POLLUX and CASTOR are two phase III studies that evaluated, respectively, the combination of daratumumab with lenalidomide/dexamethasone (D-Rd) and with bortezomib/dexamethasone (D-Vd). MMY1001 is a multi-arm phase Ib study evaluating patients with RRMM treated with daratumumab plus carfilzomib/dexamethasone (D-Kd) or daratumumab plus pomalidomide/dexamethasone (D-Pd).
A total of 493 patients who had been previously exposed to lenalidomide were included. The median progression-free survival (PFS) of patients in the CASTOR study was 9.5 months in the D-Vd arm (n = 89) versus 6.1 months in the Vd arm (n = 120); the difference was statistically significant. In the POLLUX study, the median PFS was also statistically higher, at 38.9 months in the D-Rd arm (n = 50) versus 18.6 months in the Rd arm (n = 50).

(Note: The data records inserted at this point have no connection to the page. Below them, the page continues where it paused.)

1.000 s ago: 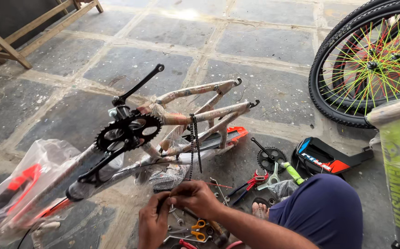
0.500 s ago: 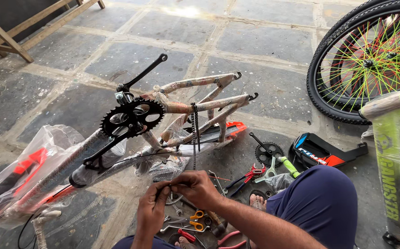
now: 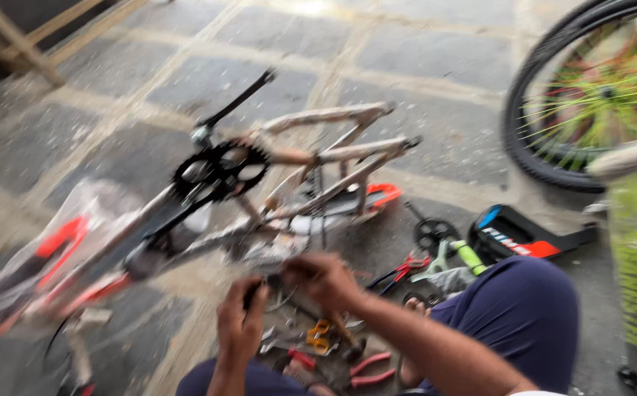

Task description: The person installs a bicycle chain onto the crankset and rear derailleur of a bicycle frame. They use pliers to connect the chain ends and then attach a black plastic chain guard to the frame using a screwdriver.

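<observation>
1. Take the bicycle frame [image 3: 311,169], lying on its side on the stone floor, as your anchor; the black chainring [image 3: 219,170] sits on its near-left part.
2. Your hands meet just below the frame. The right hand [image 3: 326,279] pinches a small dark part [image 3: 273,281]; the blur hides what.
3. The left hand [image 3: 239,323] curls on the same part. Steady it, and keep above the pliers [image 3: 370,367] lying nearer you.

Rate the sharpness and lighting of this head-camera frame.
Head view: motion blur smears everything; the hands and what they pinch are unreadable. The chainring and wheel stay recognisable. Soft daylight, a bright glare patch on the floor at top, no hard shadows.
</observation>
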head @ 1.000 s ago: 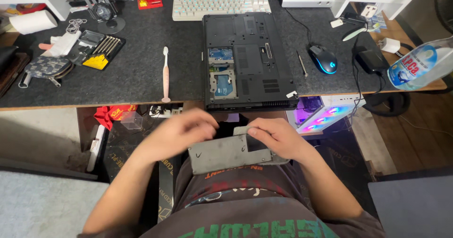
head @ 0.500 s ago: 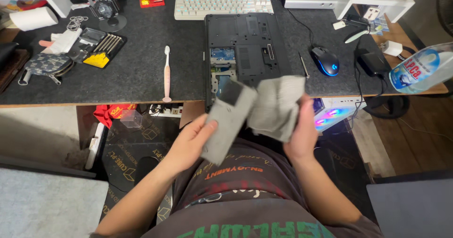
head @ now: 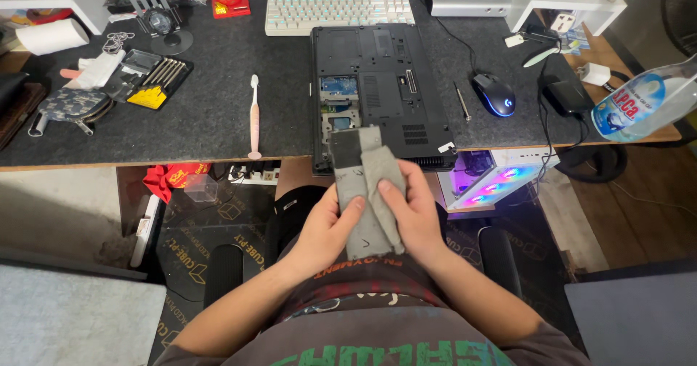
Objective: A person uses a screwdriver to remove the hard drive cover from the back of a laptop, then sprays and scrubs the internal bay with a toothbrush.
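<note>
A flat dark panel [head: 348, 164] wrapped in a grey cloth [head: 377, 199] is held upright above the lap, pinched between the left hand [head: 324, 229] and the right hand [head: 415, 213], thumbs pressed on the cloth. Just beyond, an upturned black laptop [head: 377, 83] lies on the desk [head: 210, 112], a pink toothbrush [head: 254, 115] beside it, a white keyboard [head: 337, 10] farther back.

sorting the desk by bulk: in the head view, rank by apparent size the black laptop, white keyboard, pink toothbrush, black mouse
1. black upturned laptop
2. white keyboard
3. pink toothbrush, long but thin
4. black mouse

The last two are close.
</note>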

For patients who were refractory to lenalidomide (284 patients in the CASTOR and MMY1001 studies), the addition of daratumumab was also associated with a benefit in terms of PFS: in the CASTOR study, 7.8 months with D-Vd versus 4.9 months with Vd and in the MMY1001 study, 14.1 months with D-Kd versus 9.9 months with D-Pd.
In conclusion, the addition of daratumumab is associated with a clear benefit in terms of PFS in the population of patients already exposed or refractory to lenalidomide. This study reveals a very impressive PFS for the D-Rd combination (38.9 months) in a cohort of patients previously exposed to lenalidomide. If we consider the total population of the POLLUX study, the median PFS is 44.5 months (poster no. 1996), a result that has never been matched in a population of patients with RRMM.
In addition, this study is very useful in a Canadian context where a considerable number of patients will receive lenalidomide as first-line maintenance therapy following an autologous stem cell transplant, or lenalidomide/dexamethasone as first-line treatment for non-eligible patients.